Search the listing below for the line containing "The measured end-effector". From there through the line containing "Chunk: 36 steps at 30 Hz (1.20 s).", transcribe every line exactly, both ends included.
=== Begin Enclosure ===
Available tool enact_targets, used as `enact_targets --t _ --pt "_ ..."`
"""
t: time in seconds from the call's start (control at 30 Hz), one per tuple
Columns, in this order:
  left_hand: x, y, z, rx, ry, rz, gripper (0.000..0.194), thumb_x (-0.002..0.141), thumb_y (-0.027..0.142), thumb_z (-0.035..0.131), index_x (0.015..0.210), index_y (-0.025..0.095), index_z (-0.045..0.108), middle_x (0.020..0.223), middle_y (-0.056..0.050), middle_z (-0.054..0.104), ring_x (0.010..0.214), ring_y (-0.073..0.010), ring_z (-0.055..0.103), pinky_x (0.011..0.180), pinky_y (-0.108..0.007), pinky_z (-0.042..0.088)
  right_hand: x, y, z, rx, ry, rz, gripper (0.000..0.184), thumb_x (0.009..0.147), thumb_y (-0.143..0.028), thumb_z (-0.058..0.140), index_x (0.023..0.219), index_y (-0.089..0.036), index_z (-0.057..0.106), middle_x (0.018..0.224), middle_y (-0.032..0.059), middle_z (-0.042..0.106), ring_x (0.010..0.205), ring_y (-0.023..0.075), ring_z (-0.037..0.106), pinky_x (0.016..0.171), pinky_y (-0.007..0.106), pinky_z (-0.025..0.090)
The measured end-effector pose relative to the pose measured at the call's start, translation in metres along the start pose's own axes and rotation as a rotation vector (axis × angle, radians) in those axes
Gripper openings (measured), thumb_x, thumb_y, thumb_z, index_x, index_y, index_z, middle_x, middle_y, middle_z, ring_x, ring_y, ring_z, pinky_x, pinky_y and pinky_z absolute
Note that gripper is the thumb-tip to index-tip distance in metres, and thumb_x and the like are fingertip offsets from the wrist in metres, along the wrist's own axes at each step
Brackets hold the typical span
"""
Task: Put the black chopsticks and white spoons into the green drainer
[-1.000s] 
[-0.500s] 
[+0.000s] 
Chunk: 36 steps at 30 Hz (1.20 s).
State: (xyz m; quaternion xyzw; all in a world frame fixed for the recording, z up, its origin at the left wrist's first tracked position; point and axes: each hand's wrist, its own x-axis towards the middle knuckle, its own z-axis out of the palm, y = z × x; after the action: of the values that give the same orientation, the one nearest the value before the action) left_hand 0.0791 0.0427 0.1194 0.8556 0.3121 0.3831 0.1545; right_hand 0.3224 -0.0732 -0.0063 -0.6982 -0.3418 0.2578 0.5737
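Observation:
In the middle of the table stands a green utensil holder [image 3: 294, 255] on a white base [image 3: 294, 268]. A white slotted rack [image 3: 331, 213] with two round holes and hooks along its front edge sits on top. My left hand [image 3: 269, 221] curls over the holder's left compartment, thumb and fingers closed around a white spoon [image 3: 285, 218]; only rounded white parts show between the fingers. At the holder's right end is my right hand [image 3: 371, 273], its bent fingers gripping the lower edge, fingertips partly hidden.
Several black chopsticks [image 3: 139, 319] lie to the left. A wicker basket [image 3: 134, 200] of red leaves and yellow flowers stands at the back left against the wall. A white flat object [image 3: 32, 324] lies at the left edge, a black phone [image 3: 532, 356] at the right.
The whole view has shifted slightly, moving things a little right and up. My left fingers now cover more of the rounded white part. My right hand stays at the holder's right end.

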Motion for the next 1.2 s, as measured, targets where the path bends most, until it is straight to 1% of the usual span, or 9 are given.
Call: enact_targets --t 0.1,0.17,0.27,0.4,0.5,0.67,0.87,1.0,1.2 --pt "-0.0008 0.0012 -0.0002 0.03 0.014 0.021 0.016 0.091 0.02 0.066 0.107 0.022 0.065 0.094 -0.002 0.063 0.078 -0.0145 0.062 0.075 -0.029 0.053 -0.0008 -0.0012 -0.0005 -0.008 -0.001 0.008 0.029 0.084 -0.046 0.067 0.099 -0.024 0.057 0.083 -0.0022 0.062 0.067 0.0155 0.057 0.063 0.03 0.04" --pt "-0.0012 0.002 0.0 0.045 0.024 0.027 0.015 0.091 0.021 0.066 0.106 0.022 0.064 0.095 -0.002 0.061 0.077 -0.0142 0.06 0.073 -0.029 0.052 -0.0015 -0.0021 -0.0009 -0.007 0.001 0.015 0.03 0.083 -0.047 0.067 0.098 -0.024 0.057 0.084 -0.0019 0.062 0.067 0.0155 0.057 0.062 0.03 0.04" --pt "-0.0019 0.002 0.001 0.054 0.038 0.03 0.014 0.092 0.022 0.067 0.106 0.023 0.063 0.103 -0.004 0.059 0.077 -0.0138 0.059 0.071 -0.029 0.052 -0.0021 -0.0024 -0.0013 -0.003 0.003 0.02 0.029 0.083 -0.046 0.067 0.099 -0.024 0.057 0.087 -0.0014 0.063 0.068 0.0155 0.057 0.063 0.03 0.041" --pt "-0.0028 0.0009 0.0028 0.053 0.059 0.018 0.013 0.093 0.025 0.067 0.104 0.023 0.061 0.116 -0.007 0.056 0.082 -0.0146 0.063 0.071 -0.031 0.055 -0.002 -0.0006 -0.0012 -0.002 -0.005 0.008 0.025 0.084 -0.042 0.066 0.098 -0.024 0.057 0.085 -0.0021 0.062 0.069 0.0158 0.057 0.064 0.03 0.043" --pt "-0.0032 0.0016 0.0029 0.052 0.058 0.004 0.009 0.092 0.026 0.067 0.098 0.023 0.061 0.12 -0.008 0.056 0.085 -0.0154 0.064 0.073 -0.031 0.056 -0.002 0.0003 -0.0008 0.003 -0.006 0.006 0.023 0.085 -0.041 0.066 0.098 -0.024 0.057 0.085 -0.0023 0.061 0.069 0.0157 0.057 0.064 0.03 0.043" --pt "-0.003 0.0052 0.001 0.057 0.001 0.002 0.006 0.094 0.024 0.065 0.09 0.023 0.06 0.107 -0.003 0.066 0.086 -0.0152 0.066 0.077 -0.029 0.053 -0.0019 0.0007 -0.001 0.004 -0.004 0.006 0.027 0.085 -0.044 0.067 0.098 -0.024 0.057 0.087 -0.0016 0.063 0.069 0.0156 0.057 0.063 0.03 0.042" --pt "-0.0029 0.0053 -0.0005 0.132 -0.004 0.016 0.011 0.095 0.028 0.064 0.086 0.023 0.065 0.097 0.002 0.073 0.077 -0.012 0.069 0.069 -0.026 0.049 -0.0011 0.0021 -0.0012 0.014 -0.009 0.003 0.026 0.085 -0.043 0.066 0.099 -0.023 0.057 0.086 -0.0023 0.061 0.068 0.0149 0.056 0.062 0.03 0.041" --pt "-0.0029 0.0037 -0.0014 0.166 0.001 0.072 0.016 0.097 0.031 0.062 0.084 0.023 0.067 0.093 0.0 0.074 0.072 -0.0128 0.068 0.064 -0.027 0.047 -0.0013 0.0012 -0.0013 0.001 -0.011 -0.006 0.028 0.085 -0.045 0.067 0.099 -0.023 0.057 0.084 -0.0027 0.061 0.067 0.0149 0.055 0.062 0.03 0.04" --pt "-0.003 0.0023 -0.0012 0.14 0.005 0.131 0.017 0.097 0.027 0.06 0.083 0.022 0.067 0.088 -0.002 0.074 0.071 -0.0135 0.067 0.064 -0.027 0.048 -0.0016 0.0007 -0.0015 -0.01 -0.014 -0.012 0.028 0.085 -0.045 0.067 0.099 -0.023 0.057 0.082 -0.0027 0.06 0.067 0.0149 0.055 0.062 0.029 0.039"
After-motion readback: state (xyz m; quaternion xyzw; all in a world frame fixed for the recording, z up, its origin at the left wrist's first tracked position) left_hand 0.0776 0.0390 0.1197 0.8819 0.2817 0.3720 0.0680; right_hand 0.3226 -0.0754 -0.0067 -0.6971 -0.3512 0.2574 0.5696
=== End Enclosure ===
* OUTPUT FOR THIS TASK
The measured end-effector pose relative to the pose measured at the call's start, translation in metres along the start pose's own axes and rotation as a rotation vector (axis × angle, radians) in those axes
Gripper openings (measured), thumb_x, thumb_y, thumb_z, index_x, index_y, index_z, middle_x, middle_y, middle_z, ring_x, ring_y, ring_z, pinky_x, pinky_y and pinky_z absolute
Note that gripper is the thumb-tip to index-tip distance in metres, and thumb_x and the like are fingertip offsets from the wrist in metres, along the wrist's own axes at each step
Brackets hold the typical span
"""
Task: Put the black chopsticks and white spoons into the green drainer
[-1.000s] 
[-0.500s] 
[+0.000s] 
Chunk: 36 steps at 30 Hz (1.20 s).

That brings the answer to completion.